[
https://issues.apache.org/jira/browse/HDFS-1108?page=com.atlassian.jira.plugin.system.issuetabpanels:comment-tabpanel&focusedCommentId=13083832#comment-13083832
]
Todd Lipcon commented on HDFS-1108:
-----------------------------------
A few questions:
- should we syncLog() after every block? I took a look at the rpc metrics of a
~150 node cluster running HBase, and found that addBlock made up 3% of the
operations, and 20% of the write operations. The number of create() operations
and the number of addBlock() operations are very close to each other,
indicating that at least on this cluster, most files consist of only one block.
So, we could consider piggybacking the creation of the first block with the
create() call, and then this wouldn't be an additional fsync to the logs (and
would improve performance too)
- abandonBlock() should maybe call persistBlocks() too?

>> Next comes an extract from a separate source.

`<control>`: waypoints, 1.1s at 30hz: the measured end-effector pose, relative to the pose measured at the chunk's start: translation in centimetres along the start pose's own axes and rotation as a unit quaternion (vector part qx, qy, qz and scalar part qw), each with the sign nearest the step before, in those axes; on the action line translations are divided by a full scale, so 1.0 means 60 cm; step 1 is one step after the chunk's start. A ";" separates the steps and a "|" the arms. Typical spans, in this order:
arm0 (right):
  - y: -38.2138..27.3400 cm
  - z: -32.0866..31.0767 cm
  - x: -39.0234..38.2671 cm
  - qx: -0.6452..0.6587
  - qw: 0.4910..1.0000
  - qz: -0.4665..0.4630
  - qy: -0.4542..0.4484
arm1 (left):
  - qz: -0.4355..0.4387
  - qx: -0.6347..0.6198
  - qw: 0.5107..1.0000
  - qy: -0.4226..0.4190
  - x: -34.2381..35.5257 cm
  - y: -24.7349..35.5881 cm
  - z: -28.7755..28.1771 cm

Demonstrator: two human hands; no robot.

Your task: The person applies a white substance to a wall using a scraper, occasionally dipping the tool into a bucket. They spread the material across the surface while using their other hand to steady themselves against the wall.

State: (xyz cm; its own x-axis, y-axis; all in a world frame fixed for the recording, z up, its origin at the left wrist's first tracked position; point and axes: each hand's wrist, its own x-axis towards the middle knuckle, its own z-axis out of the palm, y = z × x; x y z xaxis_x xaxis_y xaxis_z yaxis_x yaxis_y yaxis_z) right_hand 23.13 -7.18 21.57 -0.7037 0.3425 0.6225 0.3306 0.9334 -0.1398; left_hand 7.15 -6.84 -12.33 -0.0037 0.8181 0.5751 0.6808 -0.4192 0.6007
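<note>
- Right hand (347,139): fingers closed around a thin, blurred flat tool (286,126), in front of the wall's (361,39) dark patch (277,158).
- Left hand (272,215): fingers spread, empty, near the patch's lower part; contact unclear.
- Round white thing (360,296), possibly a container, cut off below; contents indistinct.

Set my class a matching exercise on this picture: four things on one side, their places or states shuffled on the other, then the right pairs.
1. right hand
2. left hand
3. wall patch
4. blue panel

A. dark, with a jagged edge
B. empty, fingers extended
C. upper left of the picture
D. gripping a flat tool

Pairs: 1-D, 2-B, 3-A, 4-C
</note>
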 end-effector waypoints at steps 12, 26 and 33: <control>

- should we document this new flag, or consider it an "internal" flag only used
to override for testing? If we determine that the overhead is small, maybe we
should just always have this behavior?
> ability to create a file whose newly allocated blocks are automatically
> persisted immediately
> ---------------------------------------------------------------------------------------------
>
> Key: HDFS-1108
> URL: https://issues.apache.org/jira/browse/HDFS-1108
> Project: Hadoop HDFS
> Issue Type: Improvement
> Components: name-node
> Reporter: dhruba borthakur
> Assignee: Dmytro Molkov
> Attachments: HDFS-1108.patch, hdfs-1108-habranch.txt
>
>
> The current HDFS design says that newly allocated blocks for a file are not
> persisted in the NN transaction log when the block is allocated. Instead, a
> hflush() or a close() on the file persists the blocks into the transaction
> log. It would be nice if we can immediately persist newly allocated blocks
> (as soon as they are allocated) for specific files.
--
This message is automatically generated by JIRA.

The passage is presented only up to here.